Rio de Janeiro, 23 dez (RV) - “E o Verbo se fez carne e habitou entre nós e
nós vimos a sua glória” (Jo 1,14). Estas palavras, tiradas do Prólogo de São João,
resumem de modo estupendo o que chamamos de Encarnação: o fato de o Filho eterno do
Pai, Deus vindo de Deus, Luz vinda da Luz, ter-se feito homem e vivido nossa vida
humana. Trata-se do mistério celebrado pela Igreja de modo especial no santo Natal.
Nós
cremos que o Filho eterno é Deus e existe eternamente (cf. Jo 1,1s; 17,5), pleno,
infinito, feliz. E, por nosso amor, para nos elevar à comunhão com o Pai no Espírito
Santo, gratuitamente, assumiu a nossa condição humana!
Com palavras comoventes,
São Pedro Crisólogo, Bispo de Ravena, no século IV, ensina: “Talvez dirás: ‘Que necessidade
para um Deus de nascer? Sua potência criadora não lhe basta? ’ Que necessidade? Eis:
nascendo, Deus devia refazer aquela natureza que Ele tinha modelado por sua ação criadora.
De fato, aquela natureza que tinha sido criada para gerar para a vida, gerava para
a morte. O pecado do primeiro homem, tendo mortalmente ferido a natureza, esta, em
vez de ser princípio de vida tornou-se origem de morte. Foi então o grande motivo
do nascimento que levou o Cristo a nascer, a fim de que o nascimento do Criador procurasse
a cura da natureza e aquela cura desse a vida aos filhos de Adão”.
Mas, concretamente,
que podemos dizer de Jesus de Nazaré, o Filho eterno, feito realmente homem no seio
de Maria Virgem? Eis o que diz a verdadeira fé: Jesus é a segunda Pessoa da Trindade
Santa. No entanto, sem deixar sua natureza divina, assumiu a nossa natureza humana,
limitada, sujeita ao crescimento, ao envelhecimento, à morte. “Sua natureza divina
aparece eclipsada, escondida nos evangelhos, pois Nosso Senhor, tendo a forma de Deus,
assumiu a forma de Servo” (Fl 2,5s), fazendo-se realmente homem. É um mistério profundo
e belo: o Filho eterno do Pai viveu em tudo a nossa condição humana, menos o pecado!

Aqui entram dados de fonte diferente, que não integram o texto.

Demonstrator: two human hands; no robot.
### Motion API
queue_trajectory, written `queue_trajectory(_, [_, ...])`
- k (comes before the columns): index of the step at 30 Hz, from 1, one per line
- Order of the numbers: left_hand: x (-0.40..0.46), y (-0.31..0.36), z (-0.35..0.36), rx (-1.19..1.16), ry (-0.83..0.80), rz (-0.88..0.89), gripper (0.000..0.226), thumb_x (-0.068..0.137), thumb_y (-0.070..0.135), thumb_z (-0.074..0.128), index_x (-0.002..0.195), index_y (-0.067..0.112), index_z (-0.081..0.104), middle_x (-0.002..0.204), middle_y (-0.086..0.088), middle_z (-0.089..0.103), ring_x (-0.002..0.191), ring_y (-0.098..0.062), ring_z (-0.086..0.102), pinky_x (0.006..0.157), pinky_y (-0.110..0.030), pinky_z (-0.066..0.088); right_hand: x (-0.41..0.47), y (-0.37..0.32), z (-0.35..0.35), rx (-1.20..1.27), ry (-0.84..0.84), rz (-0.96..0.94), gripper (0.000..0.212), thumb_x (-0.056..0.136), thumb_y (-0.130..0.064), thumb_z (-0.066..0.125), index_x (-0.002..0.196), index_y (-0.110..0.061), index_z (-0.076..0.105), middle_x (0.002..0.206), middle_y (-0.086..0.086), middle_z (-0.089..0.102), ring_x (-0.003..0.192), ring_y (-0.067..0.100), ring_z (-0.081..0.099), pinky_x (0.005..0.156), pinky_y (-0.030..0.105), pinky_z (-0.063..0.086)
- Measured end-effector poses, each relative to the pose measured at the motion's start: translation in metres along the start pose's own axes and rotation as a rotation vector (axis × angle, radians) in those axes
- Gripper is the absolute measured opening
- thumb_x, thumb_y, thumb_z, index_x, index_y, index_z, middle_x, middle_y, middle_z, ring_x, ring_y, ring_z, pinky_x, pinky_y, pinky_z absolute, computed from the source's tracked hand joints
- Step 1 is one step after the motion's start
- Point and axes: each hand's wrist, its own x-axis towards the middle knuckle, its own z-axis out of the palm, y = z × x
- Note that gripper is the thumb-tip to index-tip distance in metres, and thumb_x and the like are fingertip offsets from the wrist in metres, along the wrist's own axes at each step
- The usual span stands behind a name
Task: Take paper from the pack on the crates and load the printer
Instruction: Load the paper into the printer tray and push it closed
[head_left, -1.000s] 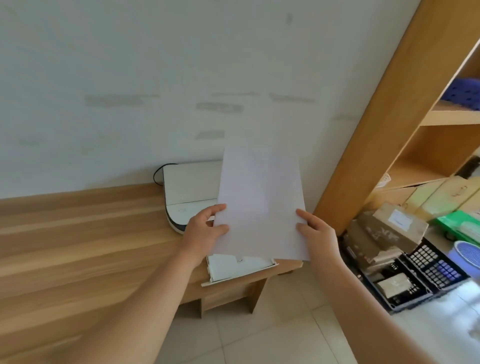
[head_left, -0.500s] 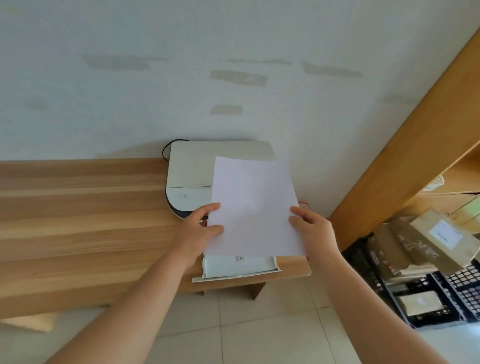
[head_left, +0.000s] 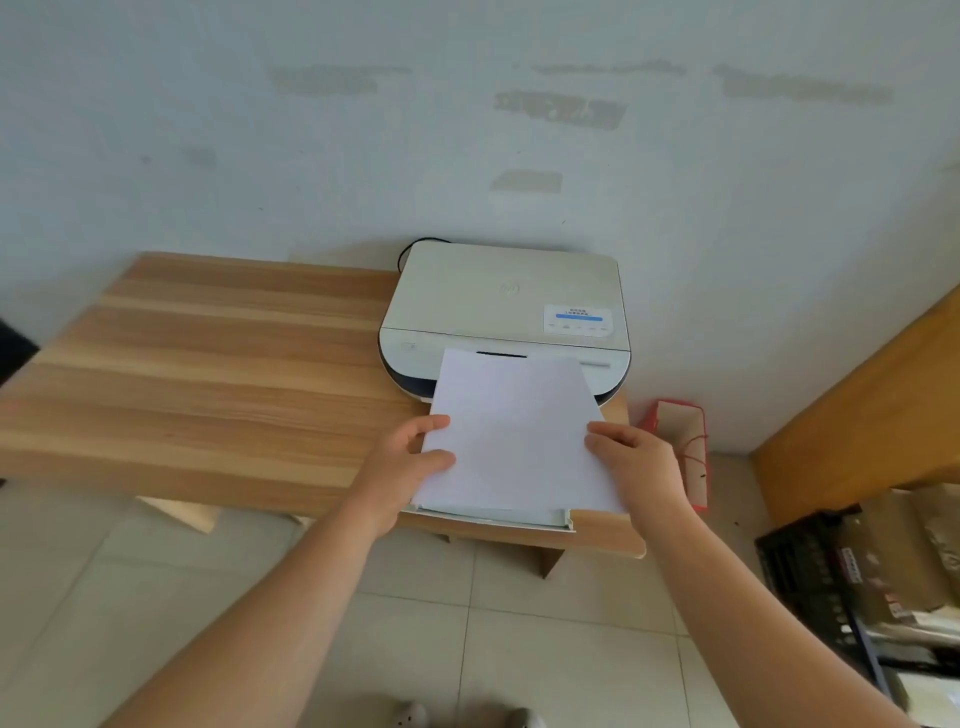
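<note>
Since a second ago the paper (head_left: 514, 431) has come down from held up in front of the wall to lying low over the tray (head_left: 493, 518), its far edge now at the mouth of the printer (head_left: 506, 306). I judge loading is nearly done: the sheets only need sliding in under the body.

The left hand (head_left: 410, 467) pinches the paper's left edge, thumb on top, fingers beneath. The right hand (head_left: 636, 467) grips the right edge the same way. Between the two hands the stack lies flat, its near edge just behind the tray lip.

What the tray holds under the sheets is hidden. Right of the right fingers a red bag (head_left: 683, 452) stands on the floor; further right a black crate (head_left: 831, 582) holds cardboard boxes
</note>
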Motion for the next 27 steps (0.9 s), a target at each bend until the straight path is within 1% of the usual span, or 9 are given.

Na sua natureza divina, jamais deixou o Pai; na sua natureza humana, viveu em tudo
nossa condição; na sua natureza divina é infinito, na sua natureza humana foi reclinado
na manjedoura e no sepulcro.
A antiga liturgia das Gálias dizia assim: “Aquele
que deu forma a todas as coisas recebe a forma de escravo; Aquele que era Deus é gerado
na carne; eis que Ele é envolvido em panos, Aquele que era adorado no firmamento;
e eis que repousa numa manjedoura Aquele que reinava no céu”. E uma outra oração litúrgica
da Igreja antiga exclamava: “Ele estava deitado, envolvido em panos e brilhava entre
as estrelas; em sua carne, ele estava envolvido em panos, em sua divindade ele era
servido pelos Anjos; ele repousava numa manjedoura, mas seu poder agia nos céus”.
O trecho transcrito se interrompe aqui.